- A KLM flight attendant is hospitalized in Amsterdam following exposure to the rare Andes hantavirus strain.
- Health officials are tracing flight passengers after a Dutch woman died from the infection in late April.
- The Andes strain is significant because it allows human-to-human transmission unlike most other hantavirus variants.
(HAARLEM, NETHERLANDS) — A KLM Royal Dutch Airlines flight attendant from Haarlem was hospitalized at Amsterdam UMC on May 7 with suspected hantavirus infection after brief contact with a passenger later confirmed to have the Andes strain.
The attendant is being tested in isolation after Dutch health officials linked the exposure to a sick woman who had traveled on a KLM flight from Saint Helena to Johannesburg. KLM issued an urgent alert on May 6 to passengers on that flight’s manifest.

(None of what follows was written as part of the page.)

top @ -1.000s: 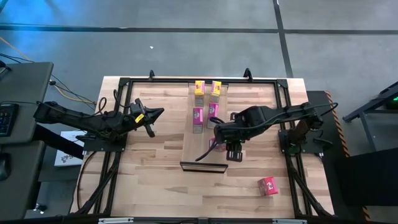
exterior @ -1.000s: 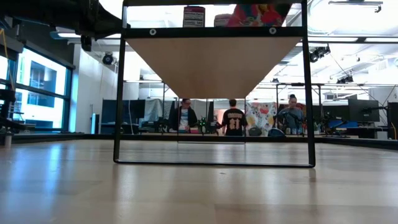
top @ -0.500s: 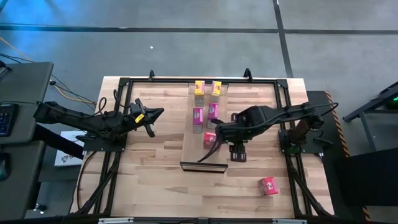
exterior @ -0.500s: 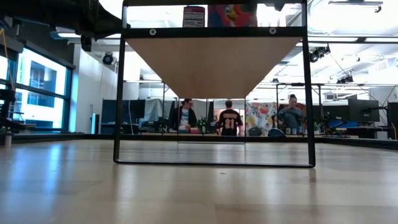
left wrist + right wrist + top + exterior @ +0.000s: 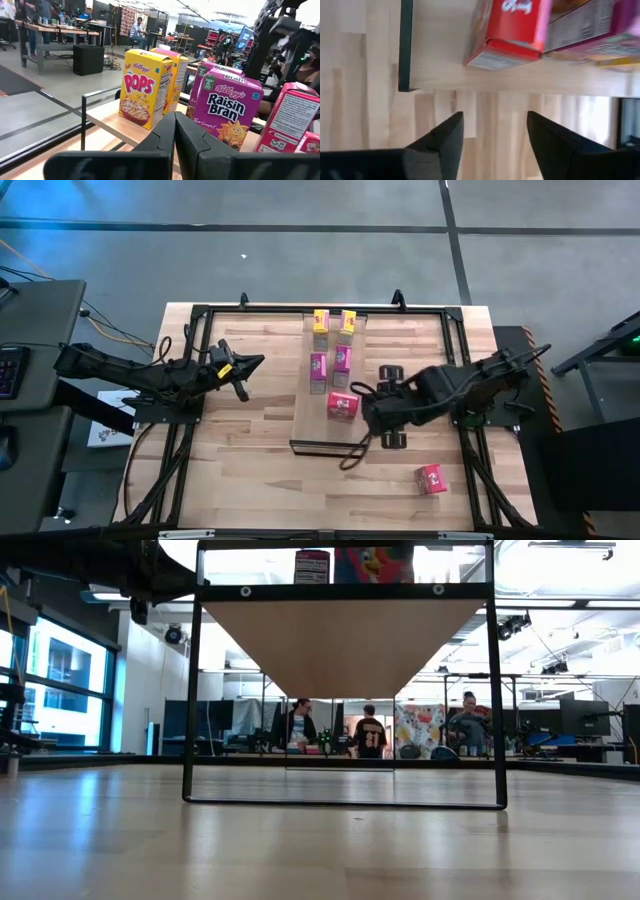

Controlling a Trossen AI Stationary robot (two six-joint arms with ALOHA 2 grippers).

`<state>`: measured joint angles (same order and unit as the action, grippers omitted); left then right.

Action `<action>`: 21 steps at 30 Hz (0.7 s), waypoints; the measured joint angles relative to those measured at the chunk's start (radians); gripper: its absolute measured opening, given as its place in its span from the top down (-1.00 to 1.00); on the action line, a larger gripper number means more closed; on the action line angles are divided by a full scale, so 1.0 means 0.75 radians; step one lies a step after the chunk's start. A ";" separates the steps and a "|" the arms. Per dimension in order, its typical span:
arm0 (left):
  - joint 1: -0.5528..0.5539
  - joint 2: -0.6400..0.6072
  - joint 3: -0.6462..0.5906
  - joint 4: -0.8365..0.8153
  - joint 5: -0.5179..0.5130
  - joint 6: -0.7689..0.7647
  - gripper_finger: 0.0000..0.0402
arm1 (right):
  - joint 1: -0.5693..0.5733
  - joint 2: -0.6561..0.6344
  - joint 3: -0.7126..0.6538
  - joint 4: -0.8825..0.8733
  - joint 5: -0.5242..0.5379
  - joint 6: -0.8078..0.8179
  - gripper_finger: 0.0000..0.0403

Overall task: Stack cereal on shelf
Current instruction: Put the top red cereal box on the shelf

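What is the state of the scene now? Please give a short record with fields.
shelf: long light board inside the black frame
boxes on shelf: two yellow boxes at the far end, two pink boxes next, one red box nearest the front edge
box off shelf: second red box on the table, near the right front corner
right gripper: jaws open, empty, beside the shelf's right edge, close to the red box
left gripper: jaws shut, waiting left of the shelf

The right end effector point(image 5: 372, 420) has released the red cereal box point(image 5: 344, 403) and withdrawn.
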<state>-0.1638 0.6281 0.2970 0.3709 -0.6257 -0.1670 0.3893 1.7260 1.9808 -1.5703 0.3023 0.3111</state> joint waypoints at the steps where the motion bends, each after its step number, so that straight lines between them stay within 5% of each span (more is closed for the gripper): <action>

The case centers on a 69-year-old Dutch woman who died in late April after a long South American and Antarctic cruise itinerary. Her infection was confirmed by PCR nine days after her death, and health officials later identified the Andes strain.
That strain matters because it is the hantavirus subtype known for human-to-human transmission. Public health teams in the Netherlands and South Africa are now tracing contacts tied to the Saint Helena-Johannesburg leg.
The woman was part of a Dutch husband-and-wife couple who arrived in Argentina on Nov. 27, 2025. They later traveled through Chile and Uruguay, returned to Argentina on March 27, 2026, and boarded the MV Hondius in Ushuaia on April 1.
Her husband died first, according to the timeline released by Argentine health officials on May 6. She later fell ill, left the ship at Saint Helena, and was evacuated to Johannesburg, where she died around April 28.
The KLM crew member helped the woman during the flight, but the passenger had already been removed before departure because of illness. Dutch authorities confirmed the exposure and placed the attendant under observation for testing.
| Detail | Information |
|---|---|
| Airline | KLM Royal Dutch Airlines |
| Exposure date | Saint Helena to Johannesburg flight, late April 2026 |
| Hospitalization | May 7, 2026, Amsterdam UMC |
| Confirmed strain | Andes hantavirus |
| Passenger death | Around April 28, 2026 |
| Alert issued | May 6, 2026 |
The public-health response has stretched across three countries and a cruise ship. South African authorities are tracing contacts from the flight. Dutch officials are monitoring the attendant. The Argentina Health Ministry published the couple’s itinerary on May 6.
WHO reports also pointed to an earlier episode involving the MV Hondius. Three people, including two crew members and one suspected case, were evacuated from the quarantined ship off Cape Verde to the Netherlands.
No additional infections among contacts had been confirmed as of May 7. That matters for passengers and crew on the manifest, because the contact window appears narrow and tied to a single sick traveler.
Hantavirus is not spread the same way as influenza or COVID-19, and most strains do not move between people. The Andes strain is the exception that keeps public-health teams alert, especially after close contact in enclosed spaces.
PCR testing remains the standard used to confirm infection, and that testing took nine days after the passenger’s death in this case. That delay shows how quickly a travel exposure can turn into a cross-border tracing effort.
Airlines do not usually alter mileage earning during health investigations, and there has been no indication of changes to Flying Blue accrual or redemption rules. The bigger issue is operational caution: manifest tracing, crew monitoring, and possible follow-up notices if additional symptoms appear.
Other carriers operating long-haul and remote-area service follow similar protocols, particularly on flights that connect ships, evacuation points, and hub airports. Those routes often carry small passenger counts but high contact complexity.
| Date | Event |
|---|---|
| Nov. 27, 2025 | The Dutch couple arrived in Argentina |
| March 27, 2026 | The couple returned to Argentina |
| April 1, 2026 | They boarded MV Hondius in Ushuaia |
| Late April 2026 | The woman died after evacuation to Johannesburg |
| May 6, 2026 | KLM issued its passenger alert; Argentina released the itinerary |
| May 7, 2026 | The KLM flight attendant was hospitalized in Amsterdam |
Passengers who received KLM’s May 6 alert should follow any local health instructions and watch for fever, fatigue, headache, or breathing trouble. Anyone on the manifest should keep contact details current, because tracing teams often work fastest through direct notification.